Brief: Take the lines from the one with "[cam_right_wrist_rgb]" to the end of the listing, both ends included, and quote them exactly, leaving pictures out.

─── Material provided ───

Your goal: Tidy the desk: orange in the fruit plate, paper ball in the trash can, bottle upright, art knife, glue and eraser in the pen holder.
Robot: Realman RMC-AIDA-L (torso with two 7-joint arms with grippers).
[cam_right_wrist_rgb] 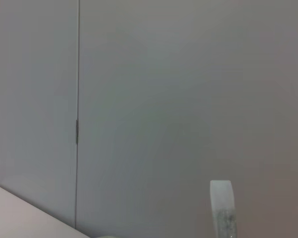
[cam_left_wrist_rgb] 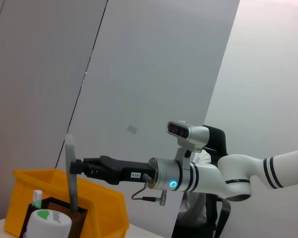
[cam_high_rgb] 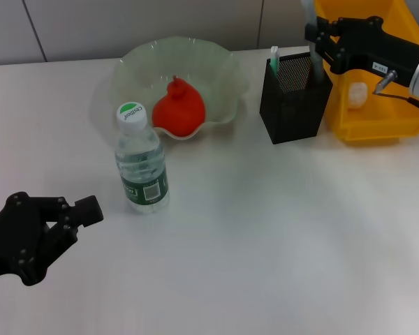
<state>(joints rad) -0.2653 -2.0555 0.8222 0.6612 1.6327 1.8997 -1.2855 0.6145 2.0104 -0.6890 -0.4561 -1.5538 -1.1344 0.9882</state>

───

Your response:
[cam_right_wrist_rgb] 
[cam_left_wrist_rgb] 
[cam_high_rgb] 
<state>(joints rad) -0.2653 -2.0555 0.8222 0.6612 1.6327 1.8997 -1.2855 0.6145 2.0104 -0.6890 -0.4561 -1.5538 -1.1344 0.9882</state>

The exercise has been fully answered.